Alice shook her head. “You don’t understand. It’s just—it’s easy for Poppy. She wants this one thing, and I better want it too. Either I’m with her or against her, you know? And she’s like that about everything.”


“I don’t think it’s easy for her,” Zach said.


Alice sighed. “If she wants to be friends, then she can say so. I get that the quest is important, but it seems like maybe it’s the only important thing.”


Zach sighed again and opened the door to the main room of the library.


He found Poppy at a long table, where she’d spread out several maps, an atlas, and a guidebook. She was standing on a chair, looking down on all of it. The Queen was resting at one end, lying on her side, limp arms outstretched.


“Did you find it?” Zach asked.


She turned with a start. She must not have heard him come in.


“Here,” she said, stepping onto the table and walking over to one of the maps, where she crouched down and pointed. “Spring Grove Cemetery.”
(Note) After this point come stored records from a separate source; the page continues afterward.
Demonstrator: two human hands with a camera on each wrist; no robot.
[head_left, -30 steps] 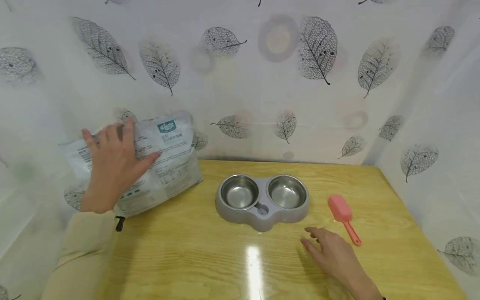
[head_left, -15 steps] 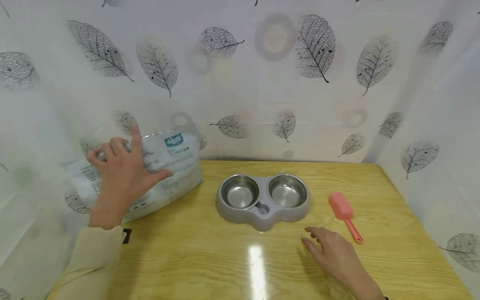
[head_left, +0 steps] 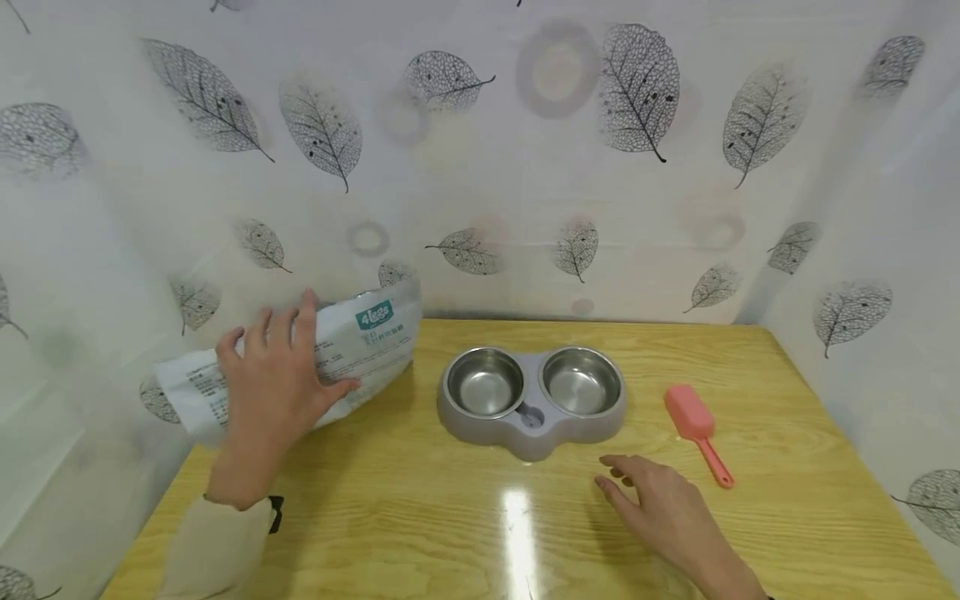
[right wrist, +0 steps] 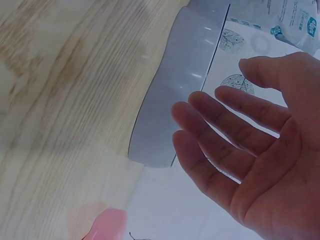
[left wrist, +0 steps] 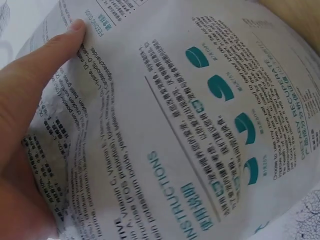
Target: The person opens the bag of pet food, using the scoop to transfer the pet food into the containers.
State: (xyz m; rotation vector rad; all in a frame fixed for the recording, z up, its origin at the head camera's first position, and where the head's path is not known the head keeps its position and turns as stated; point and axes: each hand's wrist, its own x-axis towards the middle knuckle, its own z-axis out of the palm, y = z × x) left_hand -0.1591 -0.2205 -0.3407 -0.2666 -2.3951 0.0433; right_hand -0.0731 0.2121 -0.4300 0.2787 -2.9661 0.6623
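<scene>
My left hand (head_left: 272,375) grips a white pet food bag (head_left: 375,346) at the left of the table, thumb on its printed face and fingers over its upper edge. The bag leans, with the "4legs" logo toward the right. In the left wrist view, the thumb lies across the bag's printed face (left wrist: 125,125); the other fingertips are hidden. My right hand (head_left: 663,504) holds nothing, its fingers loosely bent, in front of a grey double feeder (head_left: 528,442) with two steel bowls. In the right wrist view its palm (right wrist: 270,185) shows bare.
A pink scoop (head_left: 690,414) lies face down on the wooden table (head_left: 420,533), to the right of the feeder and beyond my right hand. A leaf-printed curtain (head_left: 495,167) closes off the back and both sides.
My left hand has moved down and to the right with the bag, whose top edge is now lower and tipped over more. The right hand, feeder and scoop have stayed in place.
</scene>
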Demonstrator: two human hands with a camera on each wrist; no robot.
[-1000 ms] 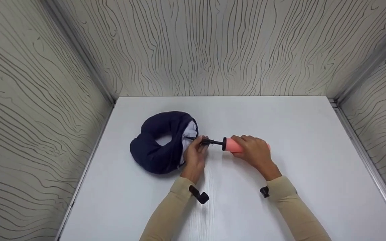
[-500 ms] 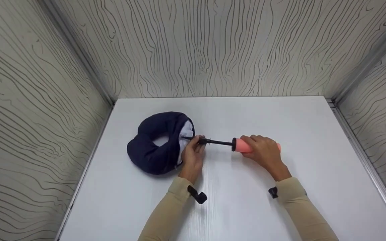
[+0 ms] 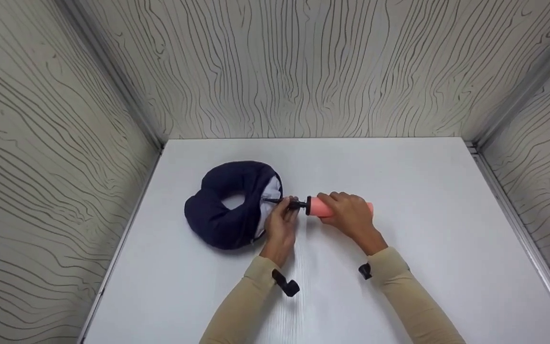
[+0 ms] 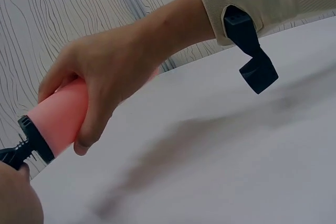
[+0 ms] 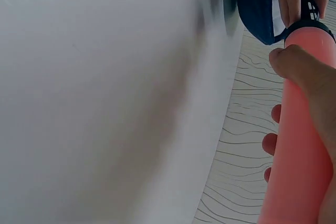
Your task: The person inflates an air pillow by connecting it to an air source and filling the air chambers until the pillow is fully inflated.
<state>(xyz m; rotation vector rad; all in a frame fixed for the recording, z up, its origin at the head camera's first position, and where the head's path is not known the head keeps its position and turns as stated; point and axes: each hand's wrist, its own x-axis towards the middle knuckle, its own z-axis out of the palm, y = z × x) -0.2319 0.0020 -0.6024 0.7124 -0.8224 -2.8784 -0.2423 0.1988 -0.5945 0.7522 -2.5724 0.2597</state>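
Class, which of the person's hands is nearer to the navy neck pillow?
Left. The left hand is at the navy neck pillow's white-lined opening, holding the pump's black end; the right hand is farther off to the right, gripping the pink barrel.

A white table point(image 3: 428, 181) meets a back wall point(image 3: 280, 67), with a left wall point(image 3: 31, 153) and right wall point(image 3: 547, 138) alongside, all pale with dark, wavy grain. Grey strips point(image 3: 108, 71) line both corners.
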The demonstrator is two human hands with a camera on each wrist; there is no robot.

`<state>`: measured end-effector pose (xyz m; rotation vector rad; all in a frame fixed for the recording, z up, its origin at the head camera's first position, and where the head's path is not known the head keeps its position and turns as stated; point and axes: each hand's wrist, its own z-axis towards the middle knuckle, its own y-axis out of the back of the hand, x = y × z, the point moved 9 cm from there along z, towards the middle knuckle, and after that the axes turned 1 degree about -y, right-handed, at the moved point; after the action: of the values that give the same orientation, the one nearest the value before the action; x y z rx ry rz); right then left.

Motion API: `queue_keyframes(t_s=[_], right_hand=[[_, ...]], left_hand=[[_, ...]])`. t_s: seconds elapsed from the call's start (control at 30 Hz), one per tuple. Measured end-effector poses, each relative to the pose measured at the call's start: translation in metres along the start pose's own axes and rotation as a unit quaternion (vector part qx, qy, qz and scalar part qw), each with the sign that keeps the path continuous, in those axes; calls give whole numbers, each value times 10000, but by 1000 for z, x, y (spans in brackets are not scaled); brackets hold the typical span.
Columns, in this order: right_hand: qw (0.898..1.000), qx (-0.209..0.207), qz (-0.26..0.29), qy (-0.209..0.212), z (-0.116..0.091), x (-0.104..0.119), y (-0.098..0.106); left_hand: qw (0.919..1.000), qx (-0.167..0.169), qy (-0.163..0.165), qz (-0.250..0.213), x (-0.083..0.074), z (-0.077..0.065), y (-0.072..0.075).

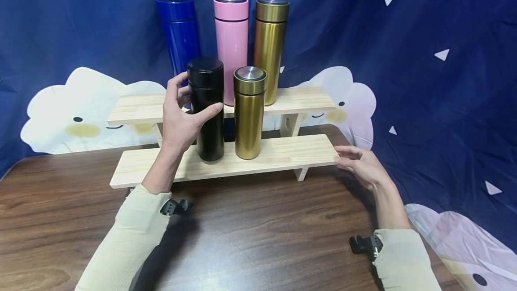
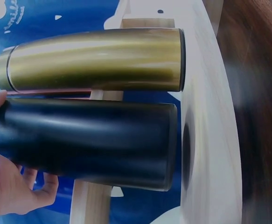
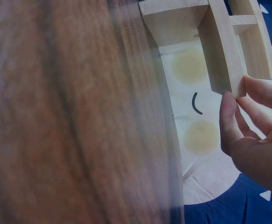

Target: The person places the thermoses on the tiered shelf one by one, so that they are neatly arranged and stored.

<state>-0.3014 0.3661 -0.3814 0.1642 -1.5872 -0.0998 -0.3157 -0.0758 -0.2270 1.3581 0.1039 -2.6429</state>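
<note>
My left hand [image 1: 179, 122] grips a black thermos bottle [image 1: 211, 129] around its upper part, thumb across the front. In the left wrist view, a narrow gap shows between the bottle's base and the lower shelf [image 2: 210, 140], with a dark shadow on the wood. Just right of it, a gold thermos bottle [image 1: 248, 125] with a silver-topped lid stands upright on that shelf. At the shelf's right end, my right hand [image 1: 363, 169] pinches the board's corner between thumb and fingers; the right wrist view shows the fingertips [image 3: 228, 100] on its edge.
On the upper shelf [image 1: 307, 99] behind stand a blue bottle [image 1: 181, 41], a pink bottle [image 1: 232, 53] and another gold bottle [image 1: 269, 48]. The two-step wooden stand rests on a brown table [image 1: 262, 228], before a dark blue curtain [image 1: 424, 102] with cloud prints.
</note>
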Motion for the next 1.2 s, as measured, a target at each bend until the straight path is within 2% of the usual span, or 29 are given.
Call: queue_keyframes(t_s=[0.47, 0.9, 1.2], right_hand=[[10000, 7, 21, 16, 0, -1, 1], [10000, 9, -43, 42, 1, 0, 1], [10000, 30, -27, 5, 1, -1, 0]], left_hand=[[9998, -14, 9, 213, 2, -1, -1], [9992, -56, -182, 362, 2, 0, -3], [9986, -42, -186, 483, 4, -2, -4]])
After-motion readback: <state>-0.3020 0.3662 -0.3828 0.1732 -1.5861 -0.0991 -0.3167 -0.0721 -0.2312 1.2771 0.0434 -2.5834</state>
“You’re sure?” asked Alice, and it was Zach’s turn to be surprised. He hadn’t expected that she would follow him.


“I didn’t have an aerial view in my dreams, but it looks right,” Poppy said. “We should go tonight. There might be streetlights down there, and the moon is pretty full. Even without a flashlight, I think we can find her grave. And then it’s over. I promise.”


Alice rolled her eyes.


“I’ll copy the map,” Poppy said.


“Okay,” said Zach. “Get me when you’re ready.” He picked up a book of local history that Poppy must have pulled from the stacks, and walked off toward a couple of couches he’d spotted near the picture-book section.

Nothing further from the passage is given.